Television stations have spent entire programs discussing the issue of ''What's wrong with the Giants?''

One major station devoted two hours of evening prime time to the subject, including comments from an expert panel in the studio, filmed interviews with stars past and present, and slow motion video studies of every player's batting and pitching action to try to detect why the team has lost its golden touch.

No one, however, seemed to consider the possibility the other teams may simply have gotten better.

Once perennial champions - they won nine straight national titles between 1965 and 1973, for example - the Giants have shown indifferent form in recent years.

Last year, it looked as if they were on the verge of rediscovering the old glory. They won their division title easily, only to lose a heartbreaker in the seventh and last game of the local version of America's World Series.

An estimated 30 million loyal supporters across the nation were plunged into despair. But hope springs eternal, and this year everything looked right.

The Giants had a new manager, their former batting star Sadaharu Oh, the man who surpassed Hank Aaron's home run record in the late 1970's to be become a national hero.

Modest, unassuming, ''Mister Nice Guy,'' Oh took over a team bristling with batting and pitching talent commanding the highest salaries in the Japanese sports world.

It didn't work out. The star batters failed to come through in clutch situations. The mound aces saw their best pitches hammered mercilessly around the ball parks. Early leads of as much as six runs were tamely surrendered. By the last month of the season the Giants were slowly improving, if still struggling to make 500.

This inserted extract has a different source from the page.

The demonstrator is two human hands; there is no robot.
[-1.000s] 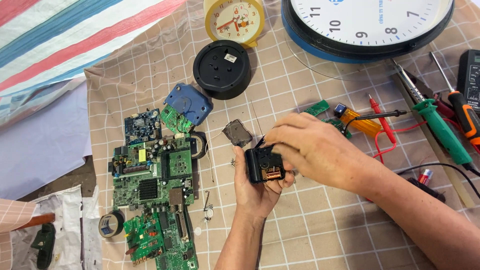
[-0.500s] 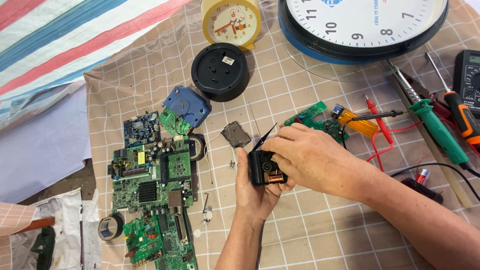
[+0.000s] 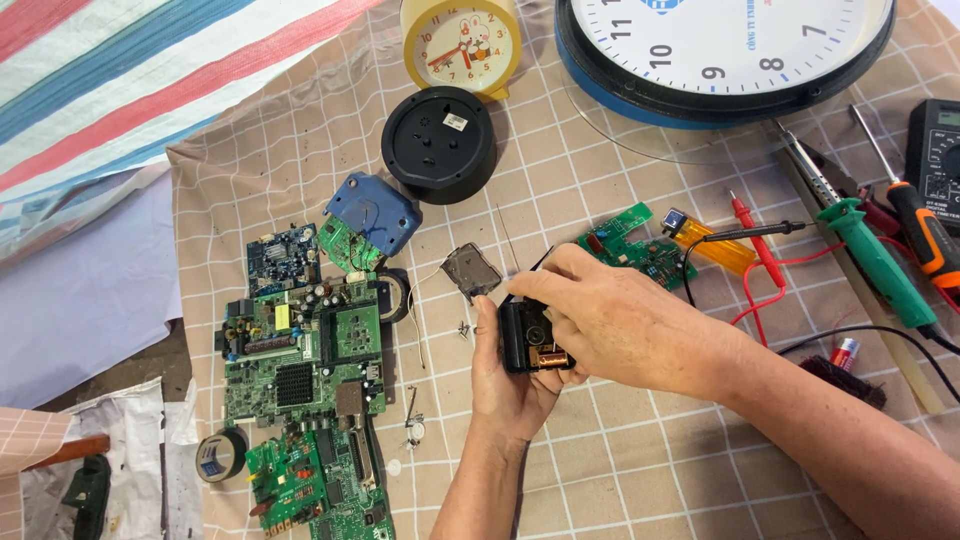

Long before then, however, the team's performance had become a matter of national debate.

Japan is a tradition-steeped country, and the Japanese respect strength not weakness. There is no interest here (as there is in the United States, for instance) in the underdog. Power wins out every time, and even when losing the Giants somehow epitomize those qualities the Japanese most admire.

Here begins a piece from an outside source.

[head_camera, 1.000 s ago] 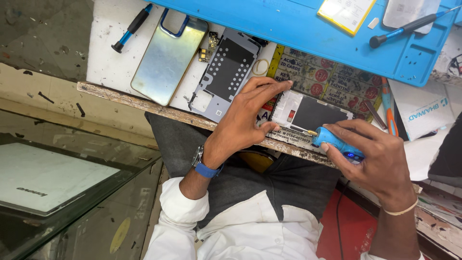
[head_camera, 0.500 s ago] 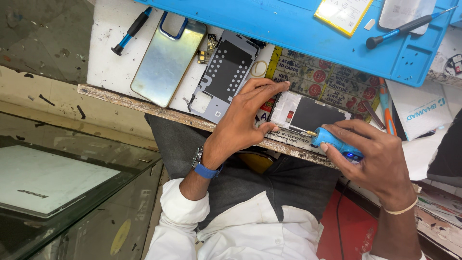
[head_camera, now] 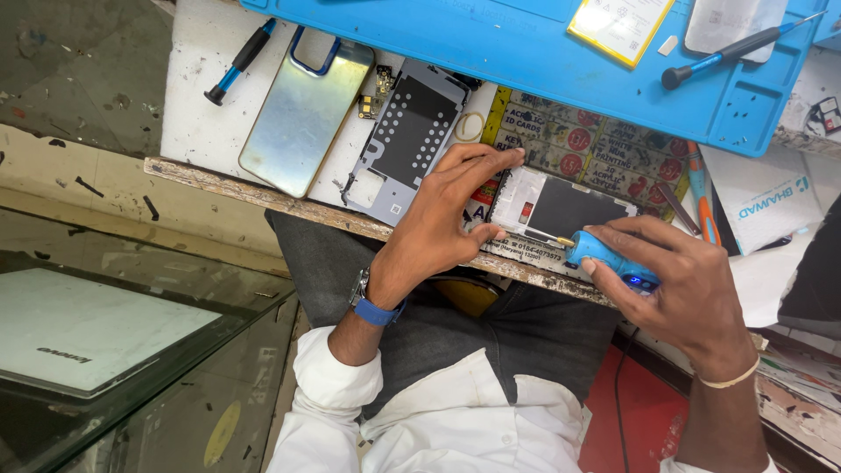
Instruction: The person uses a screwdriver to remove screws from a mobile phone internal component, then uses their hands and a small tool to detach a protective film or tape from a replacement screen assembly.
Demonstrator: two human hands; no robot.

This makes every Giants' defeat even more galling.

And some cannot stand it any longer. A recent outbreak of arson in Tokyo, for example, was finally pinned on a disgruntled fan who said he started the fires to relieve his frustration.

Television personality Kenji Suzuki, an ardent fan, confessed: ''I snatch up every available sports newspaper in the morning after the Giants have lost in the hope of finding at least one that reports a victory instead.''

Hundreds of fans held a rally in which they criticized manager Oh and his highly-paid stars for spending too much time making television commercials and not enough playing good baseball.

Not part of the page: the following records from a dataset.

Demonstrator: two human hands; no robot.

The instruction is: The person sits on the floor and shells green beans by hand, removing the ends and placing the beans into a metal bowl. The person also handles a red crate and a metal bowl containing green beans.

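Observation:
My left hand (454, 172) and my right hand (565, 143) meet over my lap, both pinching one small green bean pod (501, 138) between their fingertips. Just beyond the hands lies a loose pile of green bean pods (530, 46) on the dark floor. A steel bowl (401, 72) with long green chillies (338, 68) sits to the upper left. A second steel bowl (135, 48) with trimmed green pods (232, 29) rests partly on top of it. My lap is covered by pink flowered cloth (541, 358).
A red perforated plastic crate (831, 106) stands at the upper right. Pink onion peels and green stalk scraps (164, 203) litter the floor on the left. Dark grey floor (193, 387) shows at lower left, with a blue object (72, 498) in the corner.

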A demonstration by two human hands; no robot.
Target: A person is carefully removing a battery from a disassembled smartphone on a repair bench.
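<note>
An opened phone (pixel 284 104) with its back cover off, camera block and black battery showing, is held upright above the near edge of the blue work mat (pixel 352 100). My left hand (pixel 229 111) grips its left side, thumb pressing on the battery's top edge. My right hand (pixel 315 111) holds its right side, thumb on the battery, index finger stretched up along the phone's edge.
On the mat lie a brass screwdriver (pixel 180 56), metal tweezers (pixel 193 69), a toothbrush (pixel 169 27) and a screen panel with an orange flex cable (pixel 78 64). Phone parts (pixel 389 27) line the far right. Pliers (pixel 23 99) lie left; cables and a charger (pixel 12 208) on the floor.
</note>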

Another group solemnly passed a resolution demanding the Giants realize the ''social consequences'' of their failure.

Millions of young Japanese boys want to emulate their heroes and would be adversely affected by the current lack of ''spiritual discipline,'' it declared.

Like the old New York Yankees, the Giants are a team most fans feel very strongly about one way or another.

Owned by the country's leading daily newspaper, which also controls one of the largest television networks, the Tokyo team dominates the publicity stakes - win or lose.

Even if they are in last place (as they have been in recent years on occasion) the enormous public interest ensures that the Giants will always play before packed houses for every game. They dominate television coverage, with their games screened at least five nights a week. TV cartoon series and comic books help expand the Giants' image.

Interviews with fans spilling out of Tokyo's Korakuen Stadium after a recent game reveal an element of glamour and excitement that no other team can generate.

The Giants are the country's oldest professional club - celebrating their 50 th anniversary this year - and have always attracted the best.

Giants players tend to be larger than life, glamorized and promoted through numerous commercial appearances.

Baseball has become the country's No. 1 sport, so ingrained in national life that many Japanese find it hard to believe it was the United States which invented the game.

For years there has been a longing here to stage a genuine ''World Series'' between the American and Japanese champions to settle the question of who's best. This desire grew with Japan's success in winning the baseball event at the Los Angeles Olympics.

Last year's major league champion Baltimore Orioles will visit Japan this fall for a series of games with the top Japanese team.

The Yomiuri had seen this as a fitting way of celebrating the Giants' 50th anniversary, until the team's bumbling performance put and end to the dream.